- Date: 23 September 2025
- Locations: Xinjiang, China
- Previous event: 60th anniversary of the Xinjiang Uygur Autonomous Region
- Participants: National leaders
- General Secretary of the CCP: Xi Jinping

= 70th anniversary of the Xinjiang Uygur Autonomous Region =

The 70th Anniversary of the Xinjiang Uygur Autonomous Region (庆祝新疆维吾尔自治区成立70周年) in 2025 consisted of a series of events conducted on 23 September 2025 to honor the founding of the Xinjiang Uygur Autonomous Region. Xi Jinping, General Secretary of the Chinese Communist Party, participated in the celebratory meeting, marking the first time the CCP General Secretary attended an event commemorating Xinjiang Uygur Autonomous Region's anniversary.

== Engagements ==
Xi Jinping, General Secretary of the Chinese Communist Party, participated in the celebratory meeting, marking the first time the CCP General Secretary attended an event commemorating Xinjiang Uygur Autonomous Region's anniversary.
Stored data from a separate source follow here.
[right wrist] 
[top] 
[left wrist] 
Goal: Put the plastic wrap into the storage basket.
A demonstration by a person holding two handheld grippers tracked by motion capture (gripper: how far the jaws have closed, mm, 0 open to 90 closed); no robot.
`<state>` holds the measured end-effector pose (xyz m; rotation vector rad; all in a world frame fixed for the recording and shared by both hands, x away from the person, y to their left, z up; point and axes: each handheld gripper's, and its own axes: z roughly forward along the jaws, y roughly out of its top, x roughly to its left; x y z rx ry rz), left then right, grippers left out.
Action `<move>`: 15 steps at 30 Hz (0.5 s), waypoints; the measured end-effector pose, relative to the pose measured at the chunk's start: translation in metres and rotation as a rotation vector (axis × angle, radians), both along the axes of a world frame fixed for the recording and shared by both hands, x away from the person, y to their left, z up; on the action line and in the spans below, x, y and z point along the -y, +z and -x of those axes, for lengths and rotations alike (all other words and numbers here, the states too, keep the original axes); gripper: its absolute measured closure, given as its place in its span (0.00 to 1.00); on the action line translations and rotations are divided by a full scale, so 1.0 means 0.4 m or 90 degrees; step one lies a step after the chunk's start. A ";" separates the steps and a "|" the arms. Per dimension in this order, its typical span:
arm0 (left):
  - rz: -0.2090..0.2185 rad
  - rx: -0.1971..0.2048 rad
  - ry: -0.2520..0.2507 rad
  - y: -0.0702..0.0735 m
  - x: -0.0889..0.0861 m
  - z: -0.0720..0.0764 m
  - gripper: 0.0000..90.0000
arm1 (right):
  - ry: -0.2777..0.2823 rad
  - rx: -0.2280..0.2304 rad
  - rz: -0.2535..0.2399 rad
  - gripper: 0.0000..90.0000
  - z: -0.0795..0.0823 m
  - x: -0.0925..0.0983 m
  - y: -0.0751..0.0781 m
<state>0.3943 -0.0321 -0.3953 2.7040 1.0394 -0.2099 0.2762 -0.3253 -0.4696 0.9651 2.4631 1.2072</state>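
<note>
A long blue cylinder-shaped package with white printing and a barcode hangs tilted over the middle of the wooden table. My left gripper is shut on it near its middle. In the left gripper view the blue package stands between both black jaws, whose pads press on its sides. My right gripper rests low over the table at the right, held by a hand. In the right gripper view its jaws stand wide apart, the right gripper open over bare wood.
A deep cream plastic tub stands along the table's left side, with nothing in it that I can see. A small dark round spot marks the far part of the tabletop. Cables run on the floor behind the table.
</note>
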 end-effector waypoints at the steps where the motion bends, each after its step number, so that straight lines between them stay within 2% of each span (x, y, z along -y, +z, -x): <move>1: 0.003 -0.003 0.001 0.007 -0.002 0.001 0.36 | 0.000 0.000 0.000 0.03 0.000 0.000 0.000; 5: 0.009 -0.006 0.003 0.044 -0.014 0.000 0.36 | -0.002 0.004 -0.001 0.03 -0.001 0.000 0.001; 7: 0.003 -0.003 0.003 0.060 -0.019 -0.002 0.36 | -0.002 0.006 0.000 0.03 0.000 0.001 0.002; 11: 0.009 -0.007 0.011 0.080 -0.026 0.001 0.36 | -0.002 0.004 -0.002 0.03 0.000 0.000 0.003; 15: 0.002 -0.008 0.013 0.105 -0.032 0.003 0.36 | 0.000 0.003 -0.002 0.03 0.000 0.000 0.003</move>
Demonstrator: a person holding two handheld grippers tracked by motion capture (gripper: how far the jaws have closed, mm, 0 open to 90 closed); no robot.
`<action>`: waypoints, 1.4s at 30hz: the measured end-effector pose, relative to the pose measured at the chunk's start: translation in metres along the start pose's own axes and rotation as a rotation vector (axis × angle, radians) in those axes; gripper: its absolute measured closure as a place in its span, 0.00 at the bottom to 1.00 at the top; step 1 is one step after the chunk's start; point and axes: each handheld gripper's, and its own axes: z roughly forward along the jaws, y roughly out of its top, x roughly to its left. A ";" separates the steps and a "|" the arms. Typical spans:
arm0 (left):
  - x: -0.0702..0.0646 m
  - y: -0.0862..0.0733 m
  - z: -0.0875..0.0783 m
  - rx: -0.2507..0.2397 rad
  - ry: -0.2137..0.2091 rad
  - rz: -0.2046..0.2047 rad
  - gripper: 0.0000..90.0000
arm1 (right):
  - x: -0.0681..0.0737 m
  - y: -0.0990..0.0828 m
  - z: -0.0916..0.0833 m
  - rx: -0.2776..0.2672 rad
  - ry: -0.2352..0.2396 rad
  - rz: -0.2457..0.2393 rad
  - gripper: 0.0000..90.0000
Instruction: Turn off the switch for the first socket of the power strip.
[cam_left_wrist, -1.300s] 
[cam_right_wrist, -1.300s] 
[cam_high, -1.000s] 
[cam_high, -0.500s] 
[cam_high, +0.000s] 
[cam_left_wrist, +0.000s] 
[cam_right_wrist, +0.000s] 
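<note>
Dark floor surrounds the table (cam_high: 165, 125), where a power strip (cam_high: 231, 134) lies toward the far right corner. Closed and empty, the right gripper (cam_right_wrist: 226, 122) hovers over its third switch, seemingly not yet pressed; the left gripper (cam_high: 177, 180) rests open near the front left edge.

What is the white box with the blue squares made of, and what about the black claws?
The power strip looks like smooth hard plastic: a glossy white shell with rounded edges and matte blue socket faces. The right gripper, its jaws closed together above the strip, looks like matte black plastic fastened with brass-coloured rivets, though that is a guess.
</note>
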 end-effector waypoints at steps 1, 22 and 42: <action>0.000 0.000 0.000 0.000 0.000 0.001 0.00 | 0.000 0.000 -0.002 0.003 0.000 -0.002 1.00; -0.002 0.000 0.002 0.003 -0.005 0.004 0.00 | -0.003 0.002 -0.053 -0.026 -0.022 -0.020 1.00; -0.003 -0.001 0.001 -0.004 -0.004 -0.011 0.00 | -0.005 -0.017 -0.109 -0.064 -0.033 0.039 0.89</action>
During his visit, he called on officials to hold the "people’s line of defense against terrorism and instability", foster a sense of community for the Chinese nation, and promote tourism.

Wang Huning, a member of the Politburo Standing Committee of the Chinese Communist Party and the Chairman of the Chinese People's Political Consultative Conference, delivered a speech, where he praised CCP policies regarding Xinjiang. Xi was also accompanied by CCP Office Director Cai Qi.